What you have to do = Copy every line in the listing that contains "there".

--------------------------------------------------

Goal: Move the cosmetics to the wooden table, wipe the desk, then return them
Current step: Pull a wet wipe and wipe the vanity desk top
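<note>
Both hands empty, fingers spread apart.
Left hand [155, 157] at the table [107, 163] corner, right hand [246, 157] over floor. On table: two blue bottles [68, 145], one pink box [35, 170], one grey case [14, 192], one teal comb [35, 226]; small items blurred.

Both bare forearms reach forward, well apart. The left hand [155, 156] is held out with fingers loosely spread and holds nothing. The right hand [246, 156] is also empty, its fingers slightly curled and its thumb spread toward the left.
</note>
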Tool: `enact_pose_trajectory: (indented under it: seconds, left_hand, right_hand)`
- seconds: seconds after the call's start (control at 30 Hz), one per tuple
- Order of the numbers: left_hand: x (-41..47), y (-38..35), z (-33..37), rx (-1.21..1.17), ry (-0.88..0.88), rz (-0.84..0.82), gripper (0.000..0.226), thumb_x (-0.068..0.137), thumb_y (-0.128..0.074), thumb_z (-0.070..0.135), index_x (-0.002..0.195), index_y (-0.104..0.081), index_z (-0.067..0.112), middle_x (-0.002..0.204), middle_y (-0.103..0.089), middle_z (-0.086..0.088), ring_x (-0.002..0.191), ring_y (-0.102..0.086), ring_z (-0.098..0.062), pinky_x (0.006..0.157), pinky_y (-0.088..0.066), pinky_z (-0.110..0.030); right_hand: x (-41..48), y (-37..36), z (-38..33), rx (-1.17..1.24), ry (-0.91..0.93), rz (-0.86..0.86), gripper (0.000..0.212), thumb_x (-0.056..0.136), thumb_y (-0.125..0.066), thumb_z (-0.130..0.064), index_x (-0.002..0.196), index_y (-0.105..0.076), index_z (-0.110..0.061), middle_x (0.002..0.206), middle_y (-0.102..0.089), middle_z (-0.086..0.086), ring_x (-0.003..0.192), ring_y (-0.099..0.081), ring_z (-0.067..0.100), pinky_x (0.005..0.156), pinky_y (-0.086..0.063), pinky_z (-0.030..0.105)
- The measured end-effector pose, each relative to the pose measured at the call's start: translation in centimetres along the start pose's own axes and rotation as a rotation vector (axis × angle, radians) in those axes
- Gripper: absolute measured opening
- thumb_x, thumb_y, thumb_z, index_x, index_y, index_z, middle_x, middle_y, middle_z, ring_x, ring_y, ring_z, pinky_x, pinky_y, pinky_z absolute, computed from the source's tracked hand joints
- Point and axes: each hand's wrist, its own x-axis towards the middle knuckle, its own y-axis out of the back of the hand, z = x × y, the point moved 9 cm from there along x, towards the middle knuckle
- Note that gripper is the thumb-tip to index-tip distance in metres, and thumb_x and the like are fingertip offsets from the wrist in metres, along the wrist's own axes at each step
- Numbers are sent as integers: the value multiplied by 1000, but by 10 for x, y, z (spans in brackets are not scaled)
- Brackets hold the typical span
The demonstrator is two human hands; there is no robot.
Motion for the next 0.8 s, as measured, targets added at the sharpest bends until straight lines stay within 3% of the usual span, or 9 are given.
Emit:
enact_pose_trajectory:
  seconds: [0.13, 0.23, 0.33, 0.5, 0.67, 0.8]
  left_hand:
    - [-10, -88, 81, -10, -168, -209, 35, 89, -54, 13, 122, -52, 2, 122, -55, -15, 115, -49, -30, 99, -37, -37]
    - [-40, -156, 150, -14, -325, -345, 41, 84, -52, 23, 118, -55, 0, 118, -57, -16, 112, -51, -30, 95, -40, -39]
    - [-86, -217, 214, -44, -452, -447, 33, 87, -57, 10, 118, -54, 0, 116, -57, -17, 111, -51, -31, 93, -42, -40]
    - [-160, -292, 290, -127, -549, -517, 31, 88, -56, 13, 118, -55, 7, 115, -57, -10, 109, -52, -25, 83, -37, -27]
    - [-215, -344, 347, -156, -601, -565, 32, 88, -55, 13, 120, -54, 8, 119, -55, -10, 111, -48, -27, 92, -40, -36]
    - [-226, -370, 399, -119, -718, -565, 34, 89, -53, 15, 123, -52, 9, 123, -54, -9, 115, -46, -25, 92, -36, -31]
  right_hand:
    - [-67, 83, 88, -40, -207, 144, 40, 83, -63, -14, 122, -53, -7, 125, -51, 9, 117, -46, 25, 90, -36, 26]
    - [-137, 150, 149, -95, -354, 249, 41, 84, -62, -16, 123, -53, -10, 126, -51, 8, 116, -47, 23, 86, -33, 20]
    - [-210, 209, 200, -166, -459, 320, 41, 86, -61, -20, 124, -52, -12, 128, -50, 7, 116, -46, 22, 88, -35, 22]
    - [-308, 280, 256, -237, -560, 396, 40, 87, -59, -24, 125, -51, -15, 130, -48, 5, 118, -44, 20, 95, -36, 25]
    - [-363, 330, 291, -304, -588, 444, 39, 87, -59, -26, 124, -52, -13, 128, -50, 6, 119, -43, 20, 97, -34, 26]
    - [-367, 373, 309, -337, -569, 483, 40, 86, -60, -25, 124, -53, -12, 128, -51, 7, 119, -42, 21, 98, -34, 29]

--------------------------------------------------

Written reply =
- Point and axes: each hand's wrist, its own x-axis towards the middle knuckle, its own y-axis out of the back of the hand, z = x × y, the point moved 9 cm from there along x, towards the middle knuckle
The demonstrator is two human hands; there is no robot.

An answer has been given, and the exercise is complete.